In high school, a few like-minded friends of mine and I wrote a screenplay for a dark comedy exploring the potential hilarity to be found in "Stockholm Syndrome."
Fiction should challenge you, and if it does its job, you should feel vaguely uncomfortable after reading it. The best and most important aesthetic values are: antiheroism, open-endedness, abstraction, ambiguity, irony, and self-doubt.
So, it's important to surprise people. But how? People aren't shocked by sex anymore. It's sad but true: the evil Tipper Gores of the world are expiring. Heart disease is often the cause, but I don't believe it. I doubt any of them have a heart.

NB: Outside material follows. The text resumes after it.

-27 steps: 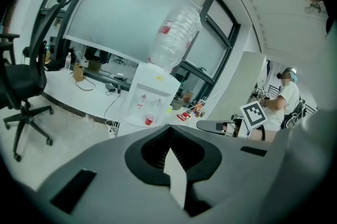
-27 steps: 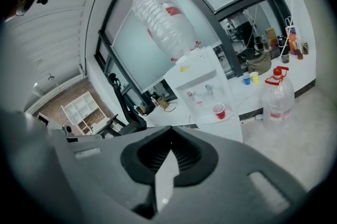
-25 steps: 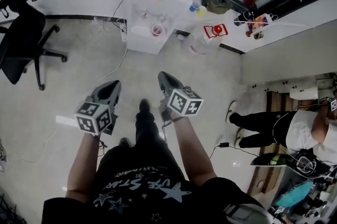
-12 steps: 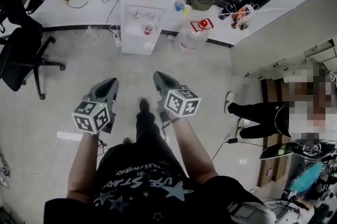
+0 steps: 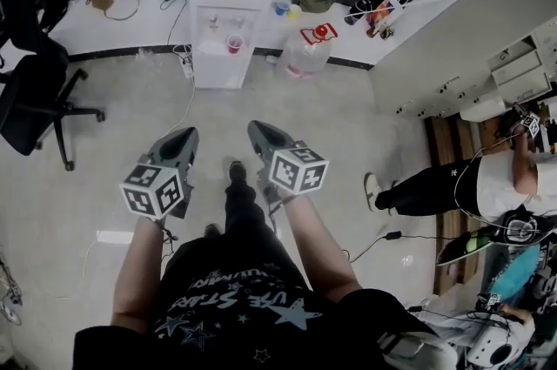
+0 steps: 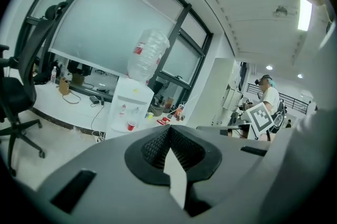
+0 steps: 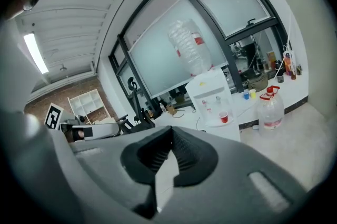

A good rule of thumb: those that yell loud enough about their own morality are usually the evilest people of all.
It's still possible to offend, you just have to get clever, that's all.
Here's a shocking and offensive idea for you: certain types of women, in physically and emotionally abusive relationships, either because of lack of courage or an inability to see the situation as it really is, refuse to leave their abusive circumstances, and by sticking around an abusive marriage or relationship, they're partially responsible for the abuse continuing.
The abused person's own attitudes are extremely frustrating, and so self-destructive that it's very, very hard to be sympathetic towards them. In our culture we usually extend great sympathy to victims of abusive relationships, and rightly so. It's not hard to see why the idea would be truly offensive.
Hot on the heels of that other idea, it's also true that a great many sexually abused children, and also raped women, come to sympathize with their rapists and molesters, as well as identify with them. Some of them may even grow to "love" their molesters or rapists. Something like that, presented coldly, unjudgmentally and without a sense of disgust, has great potential to be shocking and disturbing.